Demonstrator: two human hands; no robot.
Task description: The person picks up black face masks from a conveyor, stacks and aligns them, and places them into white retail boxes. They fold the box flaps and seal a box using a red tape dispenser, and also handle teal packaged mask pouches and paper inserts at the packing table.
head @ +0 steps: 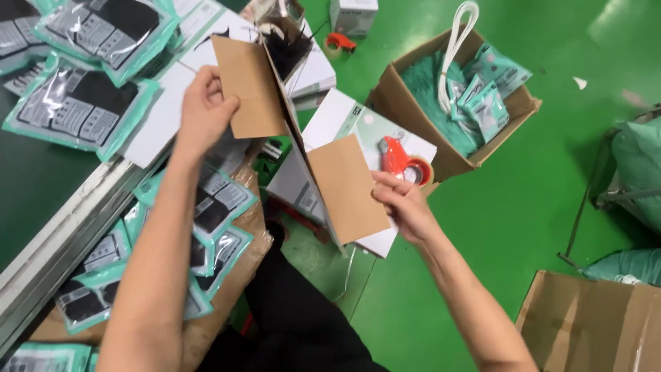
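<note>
Here, left hand [203,110] and right hand [403,203] each pinch a flap of the brown carton [303,145]; open box [420,117] holds teal packets [489,89].

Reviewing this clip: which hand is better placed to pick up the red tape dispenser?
Probably the right hand: it grips the lower flap of the cardboard box right beside the red tape dispenser. The left hand holds the upper flap, farther away.

Packing floor, warehouse or small factory. Green painted floor [523,207]. Open cartons [413,110] of teal sealed pouches [79,110], more heaped along the table edge [62,227]. Red tape dispensers [403,162]. Bagged stock [640,165] at right.
</note>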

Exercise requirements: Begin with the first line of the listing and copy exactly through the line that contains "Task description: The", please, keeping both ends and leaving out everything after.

Reply:
Demonstrator: two human hands; no robot.
Task description: The person picks up black face masks from a conveyor, stacks and aligns them, and places them into white retail boxes. They fold the box flaps and seal a box using a red tape dispenser, and also handle teal packaged mask pouches and paper inserts at the packing table.

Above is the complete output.